What to Expect from Energy Markets in 2017: A Comprehensive Outlook

One of the most important pieces of advice we consistently give our customers is to go to market when opportunities emerge, not just when their contracts are about to expire. After all, you can never predict what the market will look like when that contract end date rolls around.

With experts like the US Energy Information Administration and the World Bank predicting higher electricity prices in 2017, the low-priced 2018 and 2019 futures contracts currently available in many parts of the US are exactly that—a market opportunity.

And so as the new year gets underway and the country ushers in a new federal administration, we’ve asked our team of experts to dive into the current energy markets and explain why companies with market exposure or expiring contracts need to pay attention.

Because natural gas currently generates more electricity in the US than any other fuel source, and because natural gas plays such a significant role in electricity prices, we’ve chosen to start this three-part series by focusing on four major trends in natural gas pricing:

  1. Weather forecasts and natural gas reserves
  2. Increasing natural gas pipeline exports
  3. Growing liquefied natural gas exports
  4. Domestic pipeline and infrastructure expansion

We’ll continue this discussion in subsequent articles, where we’ll address the impact that alternative energy sources and US energy policies will have on electricity and natural gas prices in 2017 and beyond.

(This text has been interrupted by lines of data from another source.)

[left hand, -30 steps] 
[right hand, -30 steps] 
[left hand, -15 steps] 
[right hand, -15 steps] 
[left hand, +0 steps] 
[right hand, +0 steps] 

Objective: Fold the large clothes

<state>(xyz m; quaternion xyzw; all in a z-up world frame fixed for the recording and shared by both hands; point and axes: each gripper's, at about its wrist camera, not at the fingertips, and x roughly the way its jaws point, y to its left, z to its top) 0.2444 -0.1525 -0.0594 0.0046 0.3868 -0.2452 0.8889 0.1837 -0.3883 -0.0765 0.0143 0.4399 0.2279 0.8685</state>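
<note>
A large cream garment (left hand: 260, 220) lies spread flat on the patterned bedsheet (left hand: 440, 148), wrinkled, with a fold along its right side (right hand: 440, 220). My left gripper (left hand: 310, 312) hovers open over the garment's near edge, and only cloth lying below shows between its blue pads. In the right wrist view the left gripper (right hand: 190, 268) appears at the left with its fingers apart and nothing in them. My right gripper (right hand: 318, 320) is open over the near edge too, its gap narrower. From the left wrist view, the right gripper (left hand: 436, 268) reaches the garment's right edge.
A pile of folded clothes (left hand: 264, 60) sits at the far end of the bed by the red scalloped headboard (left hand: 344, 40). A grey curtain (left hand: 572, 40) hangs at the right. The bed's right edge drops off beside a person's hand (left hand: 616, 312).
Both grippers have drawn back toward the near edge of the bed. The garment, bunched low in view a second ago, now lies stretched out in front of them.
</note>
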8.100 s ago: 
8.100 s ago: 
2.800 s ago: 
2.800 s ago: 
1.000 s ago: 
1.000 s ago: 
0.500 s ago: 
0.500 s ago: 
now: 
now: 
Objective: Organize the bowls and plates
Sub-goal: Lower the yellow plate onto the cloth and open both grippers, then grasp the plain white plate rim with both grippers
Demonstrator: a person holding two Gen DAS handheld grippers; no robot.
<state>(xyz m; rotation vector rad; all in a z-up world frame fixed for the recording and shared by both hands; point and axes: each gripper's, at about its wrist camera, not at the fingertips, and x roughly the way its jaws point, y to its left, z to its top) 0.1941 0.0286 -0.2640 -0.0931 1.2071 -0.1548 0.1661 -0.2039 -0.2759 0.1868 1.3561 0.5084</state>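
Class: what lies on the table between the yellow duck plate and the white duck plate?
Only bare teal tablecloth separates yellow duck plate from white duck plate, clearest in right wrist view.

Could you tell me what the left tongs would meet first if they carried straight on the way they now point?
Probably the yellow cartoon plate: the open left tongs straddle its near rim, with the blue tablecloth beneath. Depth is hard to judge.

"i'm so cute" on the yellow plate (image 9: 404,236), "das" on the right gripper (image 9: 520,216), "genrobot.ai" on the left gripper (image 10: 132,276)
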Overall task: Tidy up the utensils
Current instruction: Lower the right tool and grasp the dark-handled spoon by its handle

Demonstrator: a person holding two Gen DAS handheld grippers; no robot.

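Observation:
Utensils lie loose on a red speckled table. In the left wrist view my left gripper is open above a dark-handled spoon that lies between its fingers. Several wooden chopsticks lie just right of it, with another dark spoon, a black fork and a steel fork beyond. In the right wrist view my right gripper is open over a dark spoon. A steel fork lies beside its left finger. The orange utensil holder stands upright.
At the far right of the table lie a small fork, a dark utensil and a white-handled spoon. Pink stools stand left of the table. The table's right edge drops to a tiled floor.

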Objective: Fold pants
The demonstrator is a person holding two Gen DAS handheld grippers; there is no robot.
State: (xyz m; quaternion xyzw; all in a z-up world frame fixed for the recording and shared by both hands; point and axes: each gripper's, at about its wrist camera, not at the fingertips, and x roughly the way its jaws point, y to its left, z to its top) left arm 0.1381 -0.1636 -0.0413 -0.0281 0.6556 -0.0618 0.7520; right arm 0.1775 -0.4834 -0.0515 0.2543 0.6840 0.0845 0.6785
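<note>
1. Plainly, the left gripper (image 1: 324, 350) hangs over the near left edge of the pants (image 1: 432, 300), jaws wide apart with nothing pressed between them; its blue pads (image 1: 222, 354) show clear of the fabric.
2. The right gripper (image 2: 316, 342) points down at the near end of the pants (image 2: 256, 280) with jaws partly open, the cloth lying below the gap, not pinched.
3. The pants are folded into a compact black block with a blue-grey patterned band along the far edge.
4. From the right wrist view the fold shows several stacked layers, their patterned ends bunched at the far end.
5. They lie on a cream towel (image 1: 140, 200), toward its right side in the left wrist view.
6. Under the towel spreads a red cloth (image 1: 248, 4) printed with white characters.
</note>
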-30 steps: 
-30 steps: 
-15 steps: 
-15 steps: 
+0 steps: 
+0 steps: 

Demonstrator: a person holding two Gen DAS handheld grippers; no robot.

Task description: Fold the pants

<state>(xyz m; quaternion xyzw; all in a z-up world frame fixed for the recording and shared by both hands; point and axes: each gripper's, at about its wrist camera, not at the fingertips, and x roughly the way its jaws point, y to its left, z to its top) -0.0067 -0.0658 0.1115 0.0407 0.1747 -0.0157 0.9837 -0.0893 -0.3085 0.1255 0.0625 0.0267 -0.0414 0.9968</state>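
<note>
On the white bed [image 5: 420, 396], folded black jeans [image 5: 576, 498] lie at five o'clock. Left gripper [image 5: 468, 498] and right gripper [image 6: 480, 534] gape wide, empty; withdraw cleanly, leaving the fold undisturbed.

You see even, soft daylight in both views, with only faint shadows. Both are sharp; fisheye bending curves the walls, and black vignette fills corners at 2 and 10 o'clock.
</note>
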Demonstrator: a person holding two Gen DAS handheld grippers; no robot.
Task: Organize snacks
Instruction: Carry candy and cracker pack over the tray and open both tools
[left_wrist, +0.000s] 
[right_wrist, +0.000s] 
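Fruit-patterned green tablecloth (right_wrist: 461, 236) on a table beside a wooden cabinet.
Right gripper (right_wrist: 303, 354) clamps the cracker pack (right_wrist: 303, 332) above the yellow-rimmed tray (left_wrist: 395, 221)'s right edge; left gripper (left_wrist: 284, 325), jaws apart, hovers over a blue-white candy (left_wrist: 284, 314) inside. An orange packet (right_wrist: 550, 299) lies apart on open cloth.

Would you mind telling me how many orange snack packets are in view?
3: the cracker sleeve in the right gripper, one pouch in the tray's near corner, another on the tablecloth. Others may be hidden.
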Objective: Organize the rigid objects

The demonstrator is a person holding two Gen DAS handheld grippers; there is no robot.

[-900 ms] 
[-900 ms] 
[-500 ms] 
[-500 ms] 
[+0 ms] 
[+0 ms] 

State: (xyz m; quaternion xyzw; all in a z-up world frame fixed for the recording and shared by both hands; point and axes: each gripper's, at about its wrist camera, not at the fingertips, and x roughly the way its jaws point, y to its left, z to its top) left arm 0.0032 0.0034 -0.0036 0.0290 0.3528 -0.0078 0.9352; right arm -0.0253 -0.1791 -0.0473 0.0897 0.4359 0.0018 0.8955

1. Weather Highlights Hedging Opportunity

Energy buyers that value budget certainty and are adverse to market risk are currently seeing an ideal hedging opportunity. The US natural gas market is in backwardation, where contracts in 2019 are priced below contracts in 2018. As of January 18, we saw 2019 natural gas strips 11.3% lower than current strips and 4.4% lower than those for 2018.

Future Strips

Realignment of US Natural Gas Supply and Demand

Gas reserves remained near all-time highs throughout most of 2016, and the country saw historic lows in US electricity prices.

But beginning December 9, and continuing through the end of 2016, gas stock reserves fell back in line with—and eventually below—their five-year averages. The realignment of natural gas supply to US demand, along with changing weather predictions, led to significant variability in electricity prices.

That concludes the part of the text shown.